Nel luglio 1298 si ha notizia che tale Egidio figlio di Giovanni di Mainardo da Ponte, immesso nel possesso della rettoria della chiesa di Sant’Apollinare in diocesi di Spoleto per mano dello stesso Cardinale, godeva anche un canonicato della chiesa di Sant’Angelo in Scorcola di Marcellano e della chiesa di Santa Maria di Viepri.
Per tutto il Medioevo, la pieve di Santa Maria fu sede di uno dei diciannove plebati, circoscrizioni territoriali sia ecclesiastiche che civili, in cui si articolava il vasto Comitatus tudertino. Ad essa facevano riferimento il castello di Monte Schignano, posto a mezza costa dell’omonima altura, e la villa di Veprium che, dopo la distruzione del ricordato castello avvenuta nel 1380, venne cinta di mura, assumendo i connotati di un vero e proprio insediamento fortificato.

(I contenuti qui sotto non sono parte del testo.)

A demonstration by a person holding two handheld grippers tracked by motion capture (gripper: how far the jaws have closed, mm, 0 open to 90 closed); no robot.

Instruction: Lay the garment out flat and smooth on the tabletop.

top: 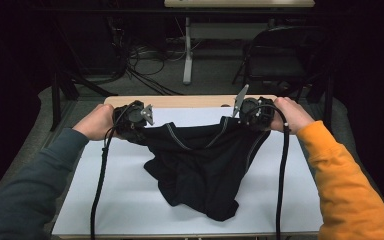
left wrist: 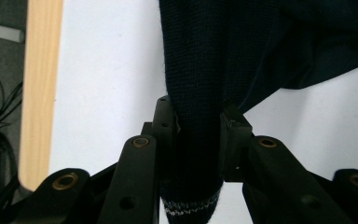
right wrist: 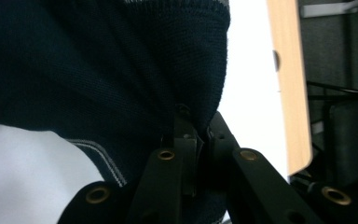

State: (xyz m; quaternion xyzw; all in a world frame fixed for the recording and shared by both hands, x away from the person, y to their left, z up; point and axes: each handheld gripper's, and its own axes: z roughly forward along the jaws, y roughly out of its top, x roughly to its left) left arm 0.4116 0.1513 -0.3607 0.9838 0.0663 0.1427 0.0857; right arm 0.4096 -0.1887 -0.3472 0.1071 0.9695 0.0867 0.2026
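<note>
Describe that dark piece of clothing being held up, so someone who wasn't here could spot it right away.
Find the white table top in front of the person. Above its middle hangs a dark navy knitted garment, pinched at its upper corners by the left gripper and the right gripper, its lower part bunched on the table. Thin pale stripes along its edges mark it out.

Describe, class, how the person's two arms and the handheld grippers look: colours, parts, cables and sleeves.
The left arm wears a grey-blue sleeve, the right arm an orange sleeve. The left gripper and right gripper are black, each topped by a grey three-cornered plate and trailing a black cable. Their black jaw linkages carry brass-coloured rivets.
</note>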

Insediamento che, grazie alla presenza della Pieve e alla sua vicinanza con l’antica Via Flaminia, divenne il centro più importante del territorio circostante, soprattutto dopo la distruzione di Castelvecchio, avvenuta negli anni Quaranta del Quattrocento.
Nella tenuta del castello di Viepri esistevano anche altre tre chiese, una intitolata a San Quirico, ai confini con Castelrinaldi, una di Santa Croce e una terza dedicata a San Cristoforo de Monte Pignalario. Pressoché dirute, nel 1574 viene ordinata la demolizione d elle prime due, la costruzione di una croce nel sito da loro occupato ed il trasferimento dei relativi benefici ed oneri di culto in Santa Maria.

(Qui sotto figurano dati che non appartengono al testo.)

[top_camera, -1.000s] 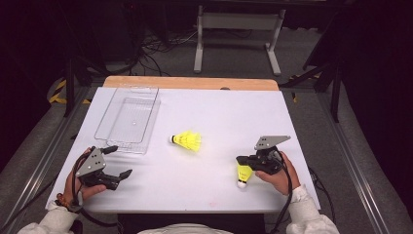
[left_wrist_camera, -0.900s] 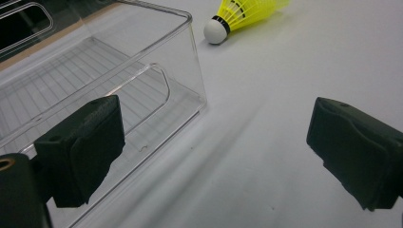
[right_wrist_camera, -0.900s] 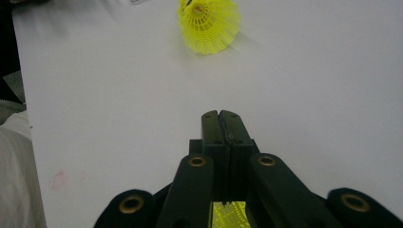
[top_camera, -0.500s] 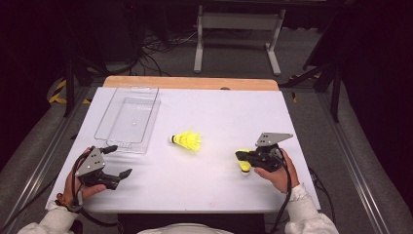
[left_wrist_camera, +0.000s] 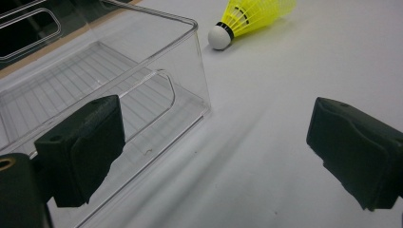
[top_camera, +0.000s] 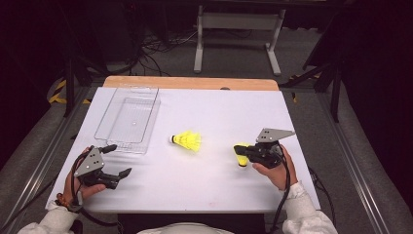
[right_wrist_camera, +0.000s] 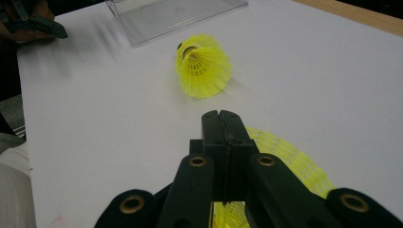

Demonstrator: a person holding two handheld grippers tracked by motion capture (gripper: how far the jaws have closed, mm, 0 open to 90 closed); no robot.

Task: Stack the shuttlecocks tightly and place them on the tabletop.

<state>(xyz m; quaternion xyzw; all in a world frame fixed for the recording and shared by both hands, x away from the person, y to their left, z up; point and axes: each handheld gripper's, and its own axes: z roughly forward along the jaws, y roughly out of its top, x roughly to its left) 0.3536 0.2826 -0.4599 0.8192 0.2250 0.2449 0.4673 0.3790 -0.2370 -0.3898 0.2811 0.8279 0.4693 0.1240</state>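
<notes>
My right gripper point(top_camera: 243, 151) is shut on the mesh skirt of a yellow shuttlecock point(top_camera: 239, 157) at the right of the white table. In the right gripper view the jaws point(right_wrist_camera: 221, 118) meet, and the held shuttlecock's skirt point(right_wrist_camera: 294, 161) spreads out below and to their right. A second yellow shuttlecock point(top_camera: 187, 140) lies on its side mid-table, its white cork pointing left point(left_wrist_camera: 252, 14) point(right_wrist_camera: 203, 66). My left gripper point(top_camera: 119, 159) rests open at the front left. Nothing is between its pads point(left_wrist_camera: 214, 156), and it sits just in front of the bin's near corner.
A clear plastic bin point(top_camera: 127, 119) with nothing in it stands at the back left point(left_wrist_camera: 95, 71) point(right_wrist_camera: 176, 12). The white table top point(top_camera: 219, 112) ends in a wooden strip at the far edge. Cables and a metal stand are on the floor behind.
My right gripper has drawn the held shuttlecock a little away from the front edge and slightly left. The left gripper and the loose shuttlecock have stayed put.
</notes>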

Come appariva il complesso della Pieve nei secoli passati? Con ogni probabilità occorre individuare il nucleo originario della costruzione in quello che oggi corrisponde alla parte absidata della navata laterale destra. La primitiva chiesa, divenuta nel frattempo a due navate e dotata di una torre campanaria in facciata, sarebbe poi stata ulteriormente ingrandita e modificata nel corso dei secoli, fino a raggiungere l’ampiezza che ancora oggi conserva. La visita apostolica Camaiani (1574) fornisce alcuni particolari per meglio comprendere le diverse fasi edilizie che hanno interessato il complesso nel corso dei secoli. Il documento parla infatti di due porte di ingresso, di un cimitero posto intorno all’edificio e delle vestigia di una grande mola e di un chiostro già pertinenti all’antico complesso collegiale. All’interno della chiesa vengono ricordati, oltre al maggiore, anche gli altari di Sant’Antonio di Padova e di Santa Croce. Quest’ultimo verrà poi sostituito da quello del SS. Rosario, la cui relativa Confraternita venne eretta il 18 maggio 1599; nella parrocchia era già attiva da alcuni decenni anche una Confraternita del SS. Sacramento.

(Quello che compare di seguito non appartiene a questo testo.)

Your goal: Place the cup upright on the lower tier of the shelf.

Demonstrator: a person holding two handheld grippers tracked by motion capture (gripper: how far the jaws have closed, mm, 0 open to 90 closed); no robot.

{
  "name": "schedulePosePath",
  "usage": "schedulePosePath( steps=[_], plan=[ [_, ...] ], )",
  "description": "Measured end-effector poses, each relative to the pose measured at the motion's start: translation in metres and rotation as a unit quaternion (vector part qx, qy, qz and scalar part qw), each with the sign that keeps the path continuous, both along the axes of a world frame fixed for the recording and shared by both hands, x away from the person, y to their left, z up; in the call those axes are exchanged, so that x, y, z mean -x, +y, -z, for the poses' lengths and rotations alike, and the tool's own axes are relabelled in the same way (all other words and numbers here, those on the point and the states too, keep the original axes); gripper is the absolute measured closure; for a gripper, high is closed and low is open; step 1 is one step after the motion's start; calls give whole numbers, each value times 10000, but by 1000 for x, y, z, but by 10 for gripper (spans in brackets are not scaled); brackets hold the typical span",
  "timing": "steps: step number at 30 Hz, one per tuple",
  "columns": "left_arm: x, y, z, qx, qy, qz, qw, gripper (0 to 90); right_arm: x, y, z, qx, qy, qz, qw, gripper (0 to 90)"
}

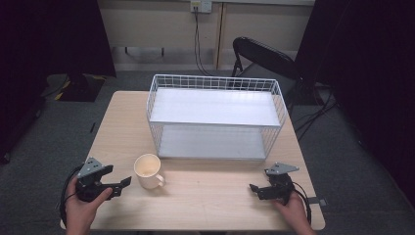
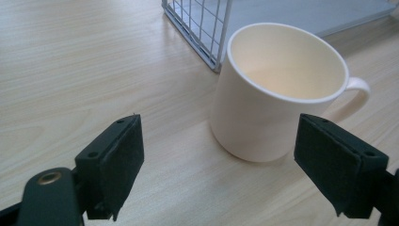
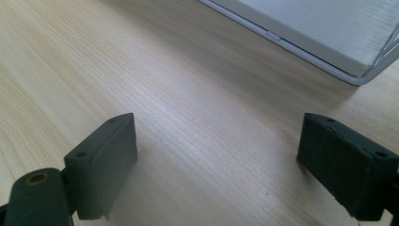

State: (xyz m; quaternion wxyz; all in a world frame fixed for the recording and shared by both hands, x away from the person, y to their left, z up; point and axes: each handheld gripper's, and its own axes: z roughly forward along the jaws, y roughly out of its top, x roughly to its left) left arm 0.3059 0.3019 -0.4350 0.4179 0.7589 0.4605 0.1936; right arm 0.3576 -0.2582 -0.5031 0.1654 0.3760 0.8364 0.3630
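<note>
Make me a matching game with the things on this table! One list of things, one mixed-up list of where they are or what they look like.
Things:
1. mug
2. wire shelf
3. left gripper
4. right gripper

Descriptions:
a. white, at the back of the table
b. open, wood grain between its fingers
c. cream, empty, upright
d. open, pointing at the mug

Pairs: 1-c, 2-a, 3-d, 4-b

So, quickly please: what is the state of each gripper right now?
Left gripper: open, holding nothing, the cream mug just ahead of its jaws.
Right gripper: open, holding nothing, above the bare table.
</note>
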Motion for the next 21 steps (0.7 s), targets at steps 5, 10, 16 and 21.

Ulteriori interventi strutturali furono forse eseguiti nella prima metà del Seicento. A questo periodo risale infatti il dipinto raffigurante la Natività di Maria, opera del tuderte Andrea Polinori (1586-1648), un tempo posto sull’altare maggiore. Una accurata descrizione del complesso, delle suppellettili, dell’archivio e dei beni della parrocchia, redatta nel gennaio 1872, si deve all’abate parroco don Geremia Lancellotti, morto nel 1885.
Perduta la sua forma originaria, realizzata la nuova cella campanaria nel 1890, completata solo nel 1910 con l’attuale coronamento e la rifusione delle vecchie campane ad opera della Fonderia Marinelli di Agnone, la chiesa venne integralmente restaurata nell’anno 1940 per iniziativa del parroco don Alessandro Piozzi e della comunità parrocchiale. I lavori vennero progettati ed eseguiti dalla ditta del prof. Pollione Moriconi di Todi, che cercò di riportare l’edificio al suo primitivo stile romanico, cancellando però ogni traccia di tutte le modifiche apportate nel corso del tempo.
Dalla chiesa di Santa Maria proviene un prezioso calice cesellato e sbalzato, con smalti policromi, risalente alla prima metà del Quattrocento, oggi conservato presso l’Esposizione di Arte Sacra della Basilica Concattedrale di Todi.